Frontal lobe dementia (FLD) is a degenerative disorder that adversely affects brain function in ways similar to those associated with Alzheimer’s disease. Individuals diagnosed with this form of dementia often possess no familial history of frontotemporal lobar degeneration or demential symptoms. Historically known as Pick’s disease, there is no cure for this progressive condition. Treatment is centered on symptom management and often involves the administration of medication and, in some cases, speech therapy.
There is no known, single cause for the loss of brain function associated with the development of frontal lobe dementia. In many cases, a genetic deficiency or cell mutation has been identified as a contributing factor to symptom presentation and progression. The condition originally carried the moniker Pick’s disease because it affects areas of gray matter that contain brain cells known as Pick bodies. Due to the numerous demential presentations, frontal lobe dementia is now used to designate a group of disorders affecting the frontal lobe. As research has continued, the name Pick’s disease has been re-assigned to designate those forms of frontal lobe dementia that primarily affect the Pick bodies and present with specific features.
Oftentimes, individuals exhibiting signs and symptoms of frontal lobe dementia may be misdiagnosed as having Alzheimer's disease. There is no definitive test to establish a diagnosis of frontal lobe dementia, therefore, a series of tests may be administered to identify key signs associated with the condition. Prior to any laboratory testing, an examination of one’s neuropsychological function may be conducted to evaluate his or her memory, language, and reasoning skills. Initially, a series of blood tests may be performed to evaluate one’s hormone and electrolyte levels and organ function. A variety of imaging tests, including a computerized tomography (CT) scan, may be conducted to assess the condition and functionality of the brain and to check for abnormalities, such as bleeding or blood clots.

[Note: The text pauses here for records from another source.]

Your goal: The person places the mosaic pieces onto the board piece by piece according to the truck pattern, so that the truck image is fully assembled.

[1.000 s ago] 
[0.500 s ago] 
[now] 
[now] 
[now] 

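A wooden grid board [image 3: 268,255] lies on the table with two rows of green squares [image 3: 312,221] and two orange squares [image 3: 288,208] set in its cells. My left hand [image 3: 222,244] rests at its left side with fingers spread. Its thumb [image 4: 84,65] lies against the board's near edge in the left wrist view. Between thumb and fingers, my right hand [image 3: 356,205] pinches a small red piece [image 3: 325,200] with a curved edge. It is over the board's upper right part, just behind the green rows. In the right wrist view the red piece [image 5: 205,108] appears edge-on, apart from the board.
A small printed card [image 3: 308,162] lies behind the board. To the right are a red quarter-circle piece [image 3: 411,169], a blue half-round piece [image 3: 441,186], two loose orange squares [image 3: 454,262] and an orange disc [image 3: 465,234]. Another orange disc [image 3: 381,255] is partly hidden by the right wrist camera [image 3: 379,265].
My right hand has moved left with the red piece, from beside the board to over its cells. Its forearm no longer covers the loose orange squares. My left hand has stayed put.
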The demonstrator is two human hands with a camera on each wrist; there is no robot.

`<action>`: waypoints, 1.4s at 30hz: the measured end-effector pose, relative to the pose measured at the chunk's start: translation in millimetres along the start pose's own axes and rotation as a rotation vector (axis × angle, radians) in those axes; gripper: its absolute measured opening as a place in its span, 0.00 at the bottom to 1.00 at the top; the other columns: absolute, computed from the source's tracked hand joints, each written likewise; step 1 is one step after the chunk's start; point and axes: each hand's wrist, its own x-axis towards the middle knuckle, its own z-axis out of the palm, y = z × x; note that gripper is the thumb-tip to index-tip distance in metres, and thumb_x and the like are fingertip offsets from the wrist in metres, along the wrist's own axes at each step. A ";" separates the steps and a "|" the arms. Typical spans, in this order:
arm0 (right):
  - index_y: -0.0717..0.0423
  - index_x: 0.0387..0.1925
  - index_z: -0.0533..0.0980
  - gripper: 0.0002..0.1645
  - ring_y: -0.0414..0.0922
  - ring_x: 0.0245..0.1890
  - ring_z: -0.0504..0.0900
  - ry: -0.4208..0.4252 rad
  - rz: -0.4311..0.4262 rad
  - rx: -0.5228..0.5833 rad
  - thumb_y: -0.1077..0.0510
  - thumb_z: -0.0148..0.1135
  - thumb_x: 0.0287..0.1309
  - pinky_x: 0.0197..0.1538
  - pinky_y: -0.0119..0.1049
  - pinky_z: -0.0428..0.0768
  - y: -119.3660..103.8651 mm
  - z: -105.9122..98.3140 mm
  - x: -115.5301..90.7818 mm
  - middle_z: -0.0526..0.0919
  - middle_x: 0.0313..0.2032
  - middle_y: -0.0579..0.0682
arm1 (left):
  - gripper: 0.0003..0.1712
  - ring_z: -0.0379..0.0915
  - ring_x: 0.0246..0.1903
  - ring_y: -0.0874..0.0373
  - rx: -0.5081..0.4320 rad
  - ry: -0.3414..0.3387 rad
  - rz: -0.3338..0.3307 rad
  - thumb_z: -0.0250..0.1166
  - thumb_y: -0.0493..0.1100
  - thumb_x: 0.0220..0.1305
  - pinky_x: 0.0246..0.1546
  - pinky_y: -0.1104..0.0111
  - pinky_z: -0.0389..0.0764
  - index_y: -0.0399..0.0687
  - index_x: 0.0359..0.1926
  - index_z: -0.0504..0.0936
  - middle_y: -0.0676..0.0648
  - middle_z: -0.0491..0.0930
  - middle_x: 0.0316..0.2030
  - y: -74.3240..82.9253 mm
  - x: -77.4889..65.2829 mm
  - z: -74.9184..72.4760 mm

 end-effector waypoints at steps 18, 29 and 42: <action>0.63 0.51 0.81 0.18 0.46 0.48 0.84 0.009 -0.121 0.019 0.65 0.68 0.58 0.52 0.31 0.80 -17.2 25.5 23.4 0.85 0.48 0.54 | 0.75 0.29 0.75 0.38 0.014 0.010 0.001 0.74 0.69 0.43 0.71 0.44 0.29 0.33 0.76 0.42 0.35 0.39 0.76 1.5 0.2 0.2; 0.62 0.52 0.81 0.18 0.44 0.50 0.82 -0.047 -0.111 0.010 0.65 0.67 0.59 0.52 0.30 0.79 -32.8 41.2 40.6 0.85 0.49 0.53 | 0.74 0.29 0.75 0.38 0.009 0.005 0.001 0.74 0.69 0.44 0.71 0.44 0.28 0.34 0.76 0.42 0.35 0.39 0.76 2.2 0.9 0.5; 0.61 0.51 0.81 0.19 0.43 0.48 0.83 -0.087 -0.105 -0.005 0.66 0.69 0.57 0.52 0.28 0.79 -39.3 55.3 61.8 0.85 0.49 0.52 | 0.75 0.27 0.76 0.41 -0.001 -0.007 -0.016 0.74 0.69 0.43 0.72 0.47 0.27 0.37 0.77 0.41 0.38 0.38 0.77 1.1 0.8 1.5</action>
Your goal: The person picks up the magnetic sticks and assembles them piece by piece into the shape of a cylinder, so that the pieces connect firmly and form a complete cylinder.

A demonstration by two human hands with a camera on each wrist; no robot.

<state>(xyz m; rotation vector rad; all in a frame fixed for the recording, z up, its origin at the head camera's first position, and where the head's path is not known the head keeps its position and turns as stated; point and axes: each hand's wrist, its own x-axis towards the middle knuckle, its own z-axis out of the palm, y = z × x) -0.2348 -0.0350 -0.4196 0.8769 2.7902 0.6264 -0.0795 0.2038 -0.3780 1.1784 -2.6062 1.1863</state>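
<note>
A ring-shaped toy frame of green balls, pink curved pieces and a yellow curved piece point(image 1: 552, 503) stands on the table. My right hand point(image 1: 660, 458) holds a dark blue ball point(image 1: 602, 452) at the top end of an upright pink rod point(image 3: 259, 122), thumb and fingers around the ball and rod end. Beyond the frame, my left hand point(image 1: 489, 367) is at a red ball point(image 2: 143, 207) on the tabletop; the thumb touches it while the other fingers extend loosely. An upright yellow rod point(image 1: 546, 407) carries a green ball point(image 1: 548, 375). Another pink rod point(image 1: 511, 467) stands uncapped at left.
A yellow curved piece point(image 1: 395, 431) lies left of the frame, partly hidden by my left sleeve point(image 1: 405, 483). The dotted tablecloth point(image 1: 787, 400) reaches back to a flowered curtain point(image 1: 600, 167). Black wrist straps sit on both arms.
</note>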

The signs and symptoms associated with frontal lobe dementia are usually gradual in onset and progressive in development, often presenting in individuals of middle age. Primarily, symptom manifestation encompasses one’s behavior, motor skills, and speech and language capabilities. Behavioral signs can adversely affect one’s personality and present in a variety of ways, including apathy, compulsive behaviors, and uncharacteristic or inappropriate behaviors or situational responses. Individuals whose symptoms have progressed to impair their motor function may develop symptoms that include impaired muscle function, lack of coordination, and tremors. With time, it is not uncommon for symptomatic individuals to gradually lose their ability to communicate or understand language.

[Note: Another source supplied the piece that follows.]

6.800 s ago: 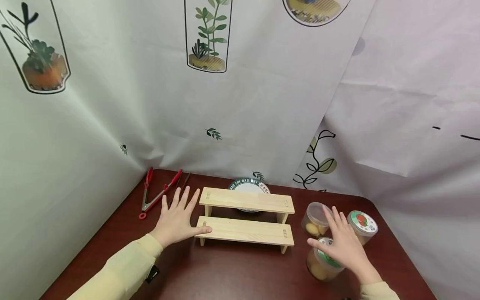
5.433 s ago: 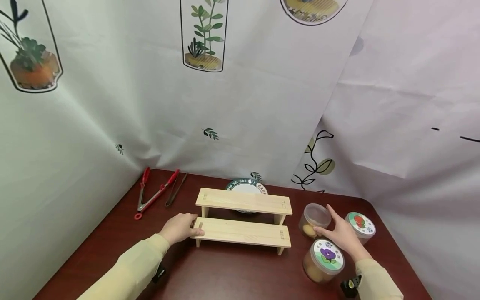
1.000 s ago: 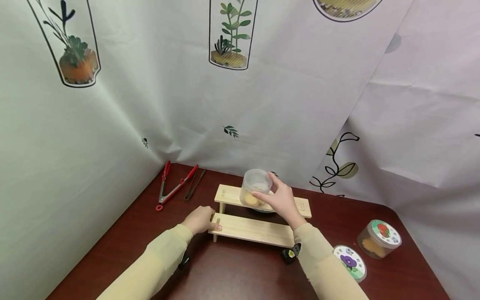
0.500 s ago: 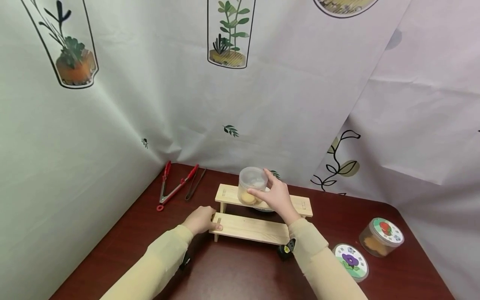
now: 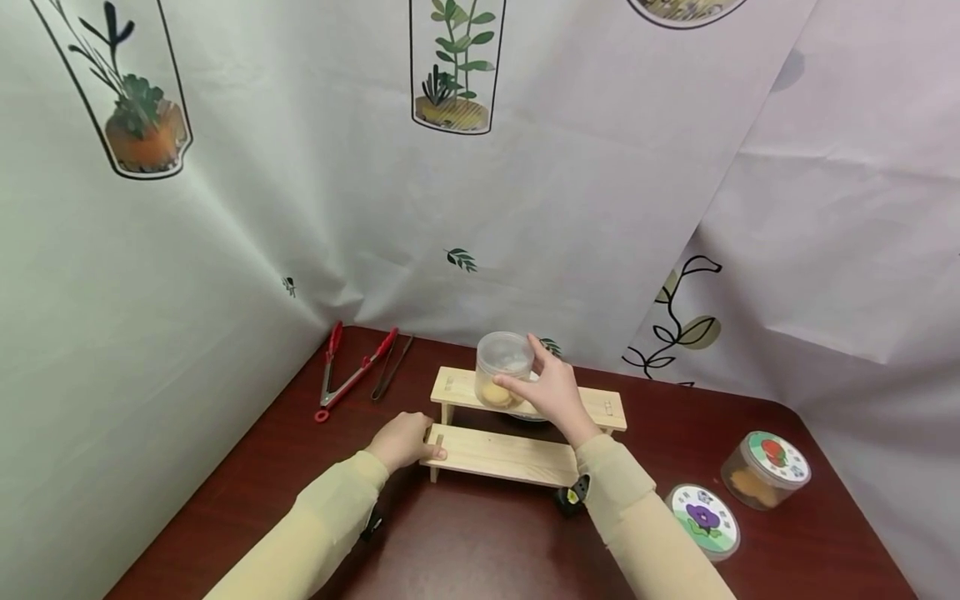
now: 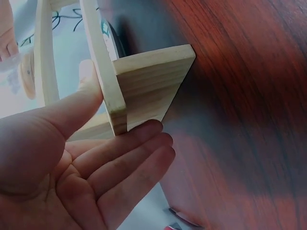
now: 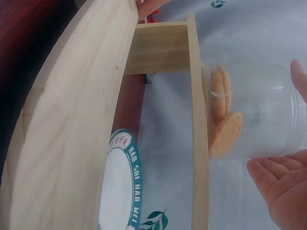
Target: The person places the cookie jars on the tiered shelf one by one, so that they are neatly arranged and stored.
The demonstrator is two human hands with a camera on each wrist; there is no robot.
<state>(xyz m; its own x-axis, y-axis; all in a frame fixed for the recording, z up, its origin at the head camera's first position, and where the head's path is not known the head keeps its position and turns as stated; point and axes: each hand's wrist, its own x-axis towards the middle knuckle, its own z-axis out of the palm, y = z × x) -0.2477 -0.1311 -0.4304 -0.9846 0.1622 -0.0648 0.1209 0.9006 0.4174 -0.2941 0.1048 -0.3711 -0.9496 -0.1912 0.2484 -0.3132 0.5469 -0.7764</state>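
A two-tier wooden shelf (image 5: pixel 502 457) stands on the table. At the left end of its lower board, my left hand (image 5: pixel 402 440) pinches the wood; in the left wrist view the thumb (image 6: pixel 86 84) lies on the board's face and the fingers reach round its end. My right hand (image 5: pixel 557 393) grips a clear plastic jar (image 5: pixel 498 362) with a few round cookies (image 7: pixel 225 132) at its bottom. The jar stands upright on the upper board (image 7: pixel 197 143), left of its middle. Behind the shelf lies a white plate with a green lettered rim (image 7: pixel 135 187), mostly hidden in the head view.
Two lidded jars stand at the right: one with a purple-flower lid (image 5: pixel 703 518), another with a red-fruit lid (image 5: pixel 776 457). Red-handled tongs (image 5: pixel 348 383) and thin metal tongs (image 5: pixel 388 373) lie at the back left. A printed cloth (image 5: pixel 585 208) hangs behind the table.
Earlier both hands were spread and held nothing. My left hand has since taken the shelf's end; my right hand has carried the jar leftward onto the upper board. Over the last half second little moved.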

The debilitating effects of frontal lobe dementia often eventually necessitate around-the-clock care for symptomatic individuals. With no cure available, treatment is entirely centered on symptom management and slowing the progression of the disease. Antidepressant and antipsychotic medications are generally administered to alleviate one’s depression and counteract the effects of his or her behavioral issues. If one begins to exhibit impaired communication skills, speech therapy may be utilized to teach him or her new ways to communicate.